CESARI: Yeah, just one little thing on that. I don’t think there is a welfare state in the U.S. Let’s put it clearly. Coming from Europe, I don’t think we are talking about a welfare state. What we have seen is a slashing, cutting of all the middle class, and it was already a tiny one compared to the strength of middle classes elsewhere, by the neoliberal politics. And this is a global movement. It’s also happening in Europe, which also explains the needs of young people vis-à-vis these dramatic changes in socioeconomic skills and status.
And one thing we do—I think there is one thing that is more taboo than race in America, and it’s class. Nobody talks about class. We’re always going—I mean, class cuts across ethnic, religious, immigrant lines, right? And this is something we need to address. And because there is no real political discourse around that, that’s why nobody would have—nobody of these vulnerable populations would have elected someone like Trump. That tells you a lot about, you know, there are things that have to be taken into account at a certain point.
LAWTON: We are almost out of time. We’ll take one last question, very short if you will and very short answers. OK?
Q: It’s a short question. This is for Jocelyne. Are you familiar with Douglas Murray and his book The Strange Death of Europe? I’ve seen him on BBC, other national networks, in which he might give somewhat of a pushback to some of the discussion here. He is a gay man, and for the last twenty years of so he has been discussing the whole area of Islam in Europe, not just around his own identity as a gay man and what that might mean, but covering other aspects of it, too. That’s my question. Do you know him or his book?
CESARI: No, I don’t know.
Q: The question that I would submit then is, what is your comment on Poland and Eastern European countries that oppose their borders, generally, to the whole immigration process in Europe? That would be my substitute question, if I may.

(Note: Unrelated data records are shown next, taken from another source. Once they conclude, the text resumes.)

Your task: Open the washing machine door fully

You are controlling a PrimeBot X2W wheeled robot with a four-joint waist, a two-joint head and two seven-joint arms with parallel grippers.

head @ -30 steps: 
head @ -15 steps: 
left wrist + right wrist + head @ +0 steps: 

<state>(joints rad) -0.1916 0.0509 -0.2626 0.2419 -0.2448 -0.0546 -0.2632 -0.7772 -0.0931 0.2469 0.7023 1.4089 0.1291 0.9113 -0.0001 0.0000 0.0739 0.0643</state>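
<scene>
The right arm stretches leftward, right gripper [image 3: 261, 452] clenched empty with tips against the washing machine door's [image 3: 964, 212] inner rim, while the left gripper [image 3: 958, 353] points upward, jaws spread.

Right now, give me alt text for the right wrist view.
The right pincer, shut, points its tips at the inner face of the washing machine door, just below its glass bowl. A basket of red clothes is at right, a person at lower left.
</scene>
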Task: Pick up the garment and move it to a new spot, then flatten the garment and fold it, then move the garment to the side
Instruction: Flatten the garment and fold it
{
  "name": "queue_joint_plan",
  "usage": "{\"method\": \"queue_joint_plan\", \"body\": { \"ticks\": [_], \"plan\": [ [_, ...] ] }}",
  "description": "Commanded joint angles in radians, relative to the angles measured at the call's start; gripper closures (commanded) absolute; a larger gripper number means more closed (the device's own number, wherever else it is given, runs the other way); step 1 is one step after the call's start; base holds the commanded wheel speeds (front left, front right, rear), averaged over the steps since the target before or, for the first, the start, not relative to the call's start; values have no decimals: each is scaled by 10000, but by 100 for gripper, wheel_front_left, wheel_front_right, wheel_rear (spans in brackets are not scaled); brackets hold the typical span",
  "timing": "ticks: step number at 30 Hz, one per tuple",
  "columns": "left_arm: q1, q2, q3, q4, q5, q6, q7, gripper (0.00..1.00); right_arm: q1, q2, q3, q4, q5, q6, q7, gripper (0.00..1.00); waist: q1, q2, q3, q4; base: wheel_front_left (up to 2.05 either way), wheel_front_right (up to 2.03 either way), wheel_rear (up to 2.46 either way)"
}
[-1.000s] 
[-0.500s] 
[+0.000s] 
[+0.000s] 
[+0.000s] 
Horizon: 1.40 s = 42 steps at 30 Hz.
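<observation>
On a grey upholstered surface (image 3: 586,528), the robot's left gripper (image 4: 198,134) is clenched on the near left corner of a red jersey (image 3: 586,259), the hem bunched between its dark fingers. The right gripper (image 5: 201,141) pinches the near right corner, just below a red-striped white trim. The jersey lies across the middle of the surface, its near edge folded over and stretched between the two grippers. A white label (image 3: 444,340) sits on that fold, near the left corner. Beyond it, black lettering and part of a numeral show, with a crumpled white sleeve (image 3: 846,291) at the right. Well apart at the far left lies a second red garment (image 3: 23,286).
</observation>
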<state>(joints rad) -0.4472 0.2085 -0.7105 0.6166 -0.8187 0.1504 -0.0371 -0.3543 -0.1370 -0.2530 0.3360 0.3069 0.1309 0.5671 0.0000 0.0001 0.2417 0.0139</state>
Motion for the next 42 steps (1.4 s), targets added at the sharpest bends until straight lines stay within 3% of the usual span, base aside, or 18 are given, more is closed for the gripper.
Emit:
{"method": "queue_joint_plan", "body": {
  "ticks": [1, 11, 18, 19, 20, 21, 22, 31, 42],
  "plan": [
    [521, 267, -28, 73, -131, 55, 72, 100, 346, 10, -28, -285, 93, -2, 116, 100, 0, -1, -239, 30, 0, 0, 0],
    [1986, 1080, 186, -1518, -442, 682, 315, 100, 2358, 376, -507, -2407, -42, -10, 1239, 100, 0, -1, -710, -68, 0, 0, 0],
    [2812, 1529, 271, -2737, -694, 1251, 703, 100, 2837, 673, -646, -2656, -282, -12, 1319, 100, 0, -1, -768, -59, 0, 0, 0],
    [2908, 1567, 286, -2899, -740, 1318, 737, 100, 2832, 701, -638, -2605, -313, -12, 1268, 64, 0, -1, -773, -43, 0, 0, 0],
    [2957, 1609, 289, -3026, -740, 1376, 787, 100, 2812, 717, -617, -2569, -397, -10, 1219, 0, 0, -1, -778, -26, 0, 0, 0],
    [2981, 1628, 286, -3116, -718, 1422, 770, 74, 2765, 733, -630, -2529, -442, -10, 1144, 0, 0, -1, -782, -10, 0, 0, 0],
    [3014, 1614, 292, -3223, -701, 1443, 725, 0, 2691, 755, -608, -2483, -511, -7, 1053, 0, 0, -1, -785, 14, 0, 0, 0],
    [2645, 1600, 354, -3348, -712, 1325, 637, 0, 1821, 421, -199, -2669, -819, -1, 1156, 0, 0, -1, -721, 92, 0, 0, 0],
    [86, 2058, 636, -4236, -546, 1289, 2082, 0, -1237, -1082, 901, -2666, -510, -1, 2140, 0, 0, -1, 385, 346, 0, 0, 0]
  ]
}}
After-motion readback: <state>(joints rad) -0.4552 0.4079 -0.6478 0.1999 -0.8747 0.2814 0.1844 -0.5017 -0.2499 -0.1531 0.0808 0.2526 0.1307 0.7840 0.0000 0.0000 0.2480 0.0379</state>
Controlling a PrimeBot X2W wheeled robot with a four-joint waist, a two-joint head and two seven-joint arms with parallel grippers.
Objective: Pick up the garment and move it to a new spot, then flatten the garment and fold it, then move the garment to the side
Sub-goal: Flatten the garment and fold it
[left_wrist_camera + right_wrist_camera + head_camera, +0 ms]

CESARI: Yeah. So, I mean, this is the same process happening again beyond Western Europe. What we—what we tend to forget is that the European Union as a new liberal space is affecting not only France, Germany, but also the eastern part of Europe. And I think what we are seeing here is a delayed kind of reaction to processes that have started in the core, you know, of Western Europe ten years ago. But it’s a similar process.
LAWTON: Well, obviously, we could keep going. There’s a lot to discuss here.
But I want to let you know that this discussion will be posted on the Council on Foreign Relations website, the transcript of it, and maybe the audio, depending on if the technology gods were in our favor today.
So thank you so much for the audience, and thanks to the panel. (Applause.)